_Extracted records:_
============================================================
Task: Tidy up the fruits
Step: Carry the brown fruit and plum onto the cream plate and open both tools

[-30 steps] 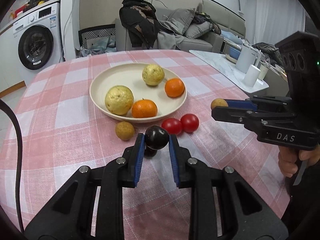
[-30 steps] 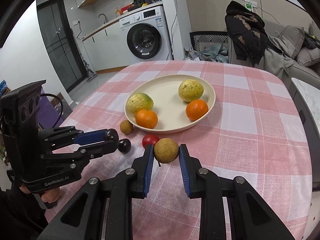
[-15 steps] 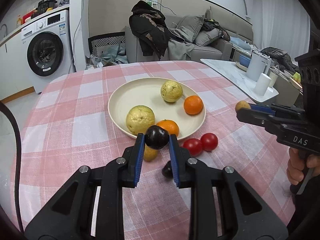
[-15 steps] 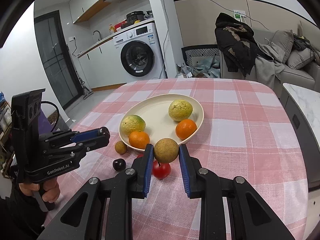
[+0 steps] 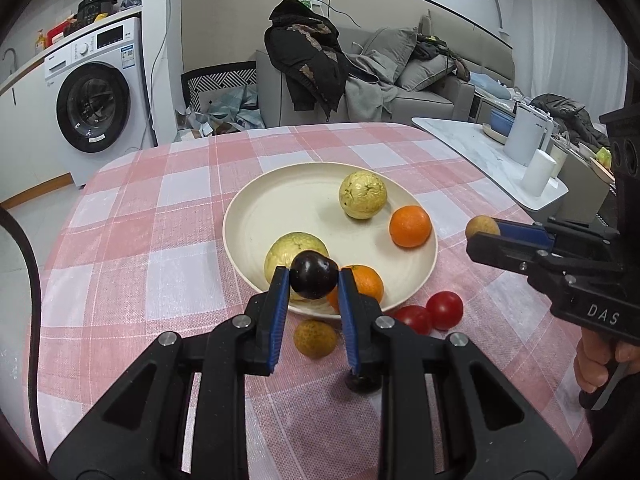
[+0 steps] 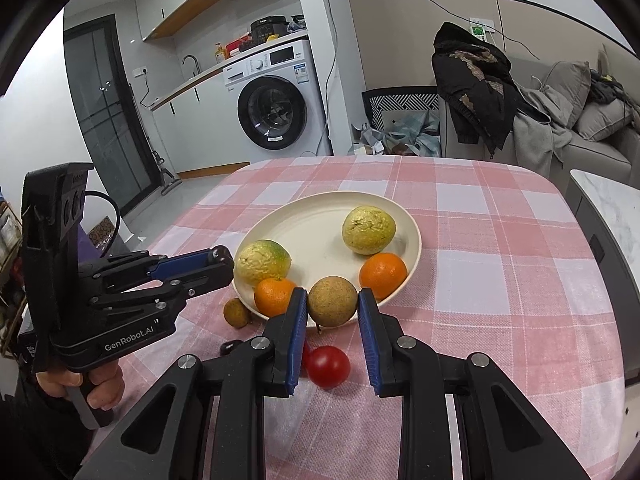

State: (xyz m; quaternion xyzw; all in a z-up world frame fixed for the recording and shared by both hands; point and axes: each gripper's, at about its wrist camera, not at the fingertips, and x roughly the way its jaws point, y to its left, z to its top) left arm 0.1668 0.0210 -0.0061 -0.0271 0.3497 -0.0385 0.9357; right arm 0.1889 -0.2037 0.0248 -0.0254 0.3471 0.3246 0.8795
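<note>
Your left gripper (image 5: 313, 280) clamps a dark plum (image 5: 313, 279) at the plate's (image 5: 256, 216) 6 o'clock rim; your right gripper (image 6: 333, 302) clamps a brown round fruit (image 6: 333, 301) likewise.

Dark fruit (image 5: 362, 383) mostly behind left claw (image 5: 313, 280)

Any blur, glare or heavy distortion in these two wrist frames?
Left wrist view: sharp; fisheye bends the wall lines and blackens the corners; soft highlight on the dark fruit in the left gripper. Right wrist view: equally sharp, same vignette; small glint on the tomato; soft shadows under the plate.
</note>
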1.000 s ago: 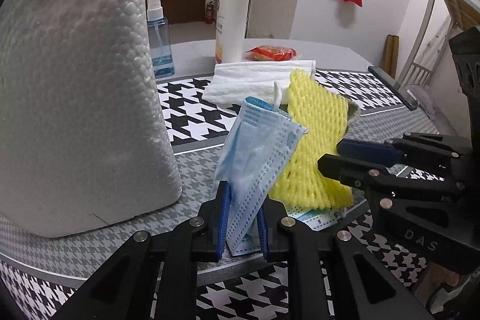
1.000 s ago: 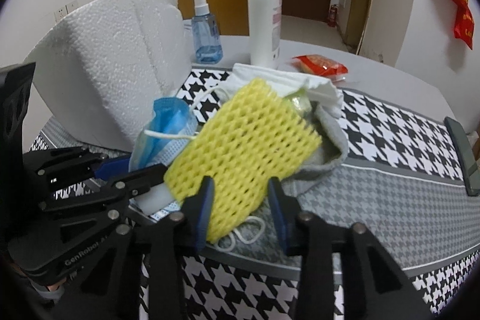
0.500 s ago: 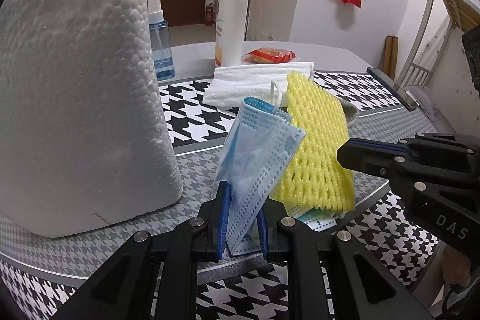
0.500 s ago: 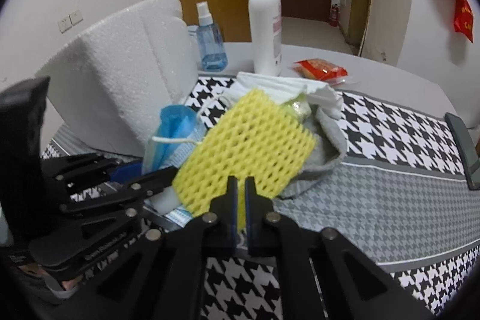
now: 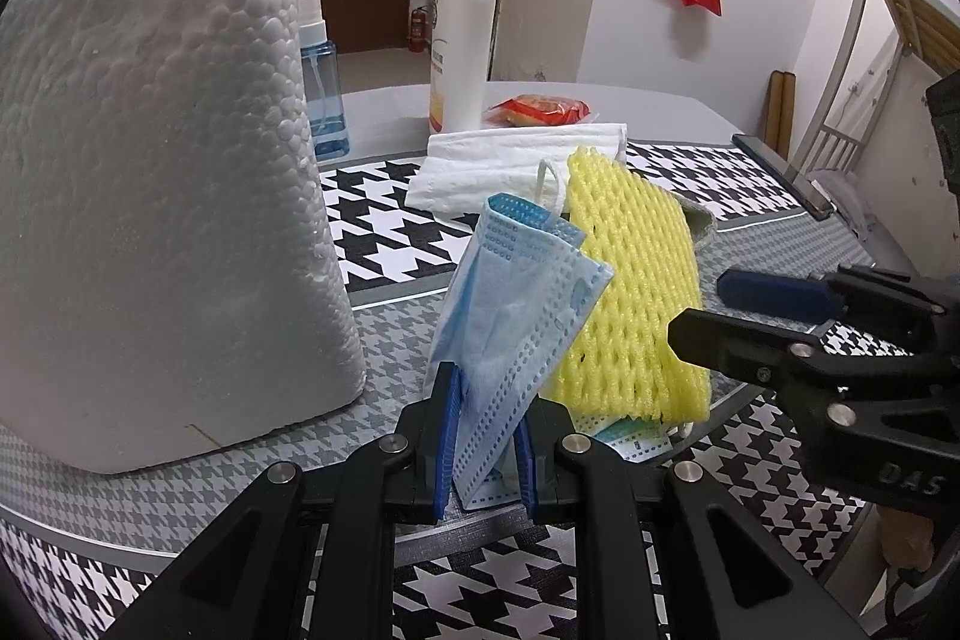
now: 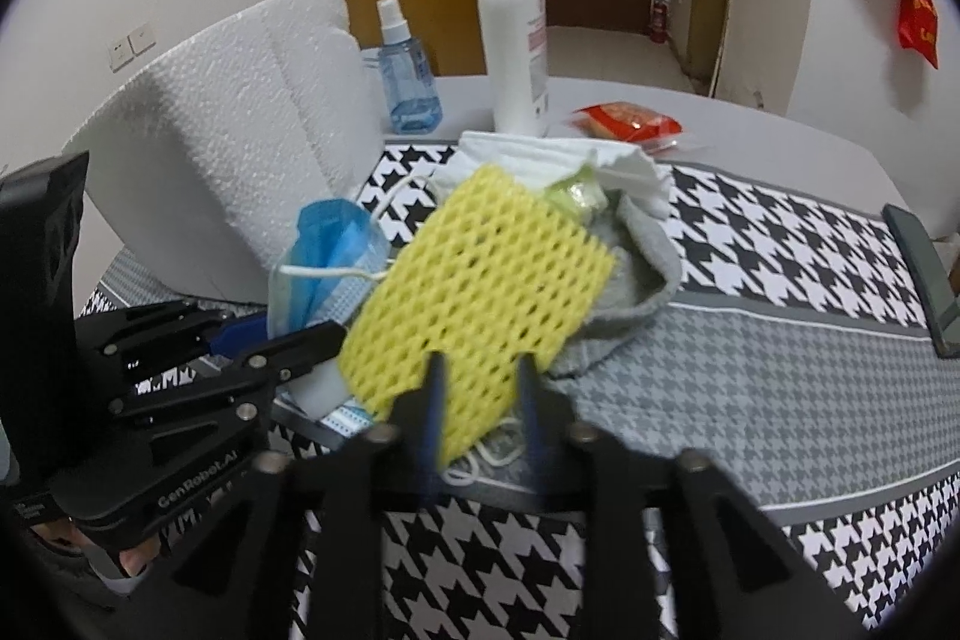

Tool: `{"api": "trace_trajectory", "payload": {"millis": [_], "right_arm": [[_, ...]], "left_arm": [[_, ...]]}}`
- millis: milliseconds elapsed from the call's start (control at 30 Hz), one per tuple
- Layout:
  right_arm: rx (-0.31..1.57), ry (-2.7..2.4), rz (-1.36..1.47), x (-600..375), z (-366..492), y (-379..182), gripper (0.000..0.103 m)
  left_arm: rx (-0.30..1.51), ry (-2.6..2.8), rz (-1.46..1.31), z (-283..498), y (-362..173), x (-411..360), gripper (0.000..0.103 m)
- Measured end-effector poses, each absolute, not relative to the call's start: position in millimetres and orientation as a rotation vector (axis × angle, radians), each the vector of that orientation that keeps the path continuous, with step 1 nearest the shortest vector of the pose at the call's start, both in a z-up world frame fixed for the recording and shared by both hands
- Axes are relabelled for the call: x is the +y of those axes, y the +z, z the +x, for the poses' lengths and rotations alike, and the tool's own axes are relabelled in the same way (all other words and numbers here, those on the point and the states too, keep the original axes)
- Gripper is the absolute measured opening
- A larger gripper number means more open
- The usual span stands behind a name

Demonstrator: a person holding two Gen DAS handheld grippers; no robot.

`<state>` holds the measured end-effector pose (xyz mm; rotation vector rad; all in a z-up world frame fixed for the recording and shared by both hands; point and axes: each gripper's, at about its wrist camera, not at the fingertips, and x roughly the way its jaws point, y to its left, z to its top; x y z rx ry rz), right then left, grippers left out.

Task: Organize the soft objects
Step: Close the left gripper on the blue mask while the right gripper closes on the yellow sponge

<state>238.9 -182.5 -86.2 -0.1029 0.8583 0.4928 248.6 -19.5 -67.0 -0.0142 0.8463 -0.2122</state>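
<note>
Soft stuff first: the blue face mask (image 5: 516,328) stands pinched upright in the left tongs (image 5: 483,451), right at 6 o'clock in the left wrist view. The right tongs (image 6: 480,403) have just been opening, and the yellow foam net (image 6: 480,298) sits loosely between them, not squeezed. Further out, at 12 o'clock, lie a folded white towel (image 5: 516,154) and a grey cloth (image 6: 636,298) on the houndstooth surface (image 6: 780,370). Risk-wise, that net looks springy and could flop off the pile, or drag the mask loop (image 6: 330,273) along if it snags.
</note>
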Motion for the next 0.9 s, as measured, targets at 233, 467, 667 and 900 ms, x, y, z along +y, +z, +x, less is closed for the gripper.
{"api": "trace_trajectory", "payload": {"millis": [233, 467, 667, 900], "right_arm": [[0.888, 0.505, -0.067, -180, 249, -90, 0.054], [0.949, 0.533, -0.02, -178, 258, -99, 0.054], [0.936, 0.542, -0.007, -177, 257, -99, 0.04], [0.929, 0.548, 0.008, -179, 255, -95, 0.013]], "left_arm": [[0.848, -0.212, -0.019, 249, -66, -19, 0.018], [0.85, -0.214, -0.02, 249, -67, -18, 0.018], [0.853, -0.213, -0.019, 250, -67, -18, 0.018], [0.853, -0.214, -0.022, 251, -68, -18, 0.018]]}}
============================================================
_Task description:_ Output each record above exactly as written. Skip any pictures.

_Result:_
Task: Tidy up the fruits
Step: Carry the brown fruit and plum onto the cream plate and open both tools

[-30 steps] 
[-30 steps] 
[-15 steps] 
[-15 steps] 
[+0 steps] 
[+0 steps] 

State: (xyz m; quaternion xyzw; all in a z-up world frame fixed for the recording and shared by both hands; point and axes: each gripper's, at about its wrist camera, not at the fingertips, and x roughly the way its jaws point, y to its left, z to its top) left arm 0.1668 0.0210 -0.0061 -0.0271 0.3497 -0.0385 0.9357; right arm 0.1889 -0.2037 0.0248 -0.0254 0.3471 0.3246 0.8795
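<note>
Your left gripper (image 5: 313, 280) clamps a dark plum (image 5: 313, 279) at the plate's (image 5: 256, 216) 6 o'clock rim; your right gripper (image 6: 333, 302) clamps a brown round fruit (image 6: 333, 301) likewise.

Dark fruit (image 5: 362, 383) mostly behind left claw (image 5: 313, 280)

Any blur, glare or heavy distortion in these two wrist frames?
Left wrist view: sharp; fisheye bends the wall lines and blackens the corners; soft highlight on the dark fruit in the left gripper. Right wrist view: equally sharp, same vignette; small glint on the tomato; soft shadows under the plate.
</note>
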1.000 s ago: 
1.000 s ago: 
0.500 s ago: 
0.500 s ago: 
now: 
now: 

Tool: `{"api": "trace_trajectory", "payload": {"millis": [_], "right_arm": [[_, ...]], "left_arm": [[_, ...]]}}`
- millis: milliseconds elapsed from the call's start (control at 30 Hz), one per tuple
- Layout:
  right_arm: rx (-0.31..1.57), ry (-2.7..2.4), rz (-1.36..1.47), x (-600..375), z (-366..492), y (-379..182), gripper (0.000..0.103 m)
  left_arm: rx (-0.30..1.51), ry (-2.6..2.8), rz (-1.46..1.31), z (-283..498), y (-362..173), x (-411..360), gripper (0.000..0.103 m)
- Measured end-effector poses, each absolute, not relative to the call's start: position in millimetres and orientation as a rotation vector (axis × angle, radians), each the vector of that orientation that keeps the path continuous, with step 1 nearest the shortest vector of the pose at the call's start, both in a z-up world frame fixed for the recording and shared by both hands
- Axes are relabelled for the call: x is the +y of those axes, y the +z, z the +x, for the poses' lengths and rotations alike, and the tool's own axes are relabelled in the same way (all other words and numbers here, those on the point and the states too, keep the original axes)
- Gripper is the absolute measured opening
- A larger gripper number means more open
- The usual span stands behind a name

Demonstrator: a person holding two Gen DAS handheld grippers; no robot.

`<state>` holds the measured end-effector pose (xyz mm; rotation vector rad; all in a z-up world frame fixed for the recording and shared by both hands; point and axes: each gripper's, at about its wrist camera, not at the fingertips, and x roughly the way its jaws point, y to its left, z to its top; x y z rx ry rz), right then left, grippers left out.

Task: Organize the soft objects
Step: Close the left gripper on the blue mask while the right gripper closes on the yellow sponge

<state>238.9 -182.5 -86.2 -0.1029 0.8583 0.4928 248.6 -19.5 -67.0 -0.0142 0.8463 -0.2122</state>
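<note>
Soft stuff first: the blue face mask (image 5: 516,328) stands pinched upright in the left tongs (image 5: 483,451), right at 6 o'clock in the left wrist view. The right tongs (image 6: 480,403) have just been opening, and the yellow foam net (image 6: 480,298) sits loosely between them, not squeezed. Further out, at 12 o'clock, lie a folded white towel (image 5: 516,154) and a grey cloth (image 6: 636,298) on the houndstooth surface (image 6: 780,370). Risk-wise, that net looks springy and could flop off the pile, or drag the mask loop (image 6: 330,273) along if it snags.
</note>
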Motion for the next 0.9 s, as measured, targets at 233, 467, 667 and 900 ms, x, y, z along +y, +z, +x, less is closed for the gripper.
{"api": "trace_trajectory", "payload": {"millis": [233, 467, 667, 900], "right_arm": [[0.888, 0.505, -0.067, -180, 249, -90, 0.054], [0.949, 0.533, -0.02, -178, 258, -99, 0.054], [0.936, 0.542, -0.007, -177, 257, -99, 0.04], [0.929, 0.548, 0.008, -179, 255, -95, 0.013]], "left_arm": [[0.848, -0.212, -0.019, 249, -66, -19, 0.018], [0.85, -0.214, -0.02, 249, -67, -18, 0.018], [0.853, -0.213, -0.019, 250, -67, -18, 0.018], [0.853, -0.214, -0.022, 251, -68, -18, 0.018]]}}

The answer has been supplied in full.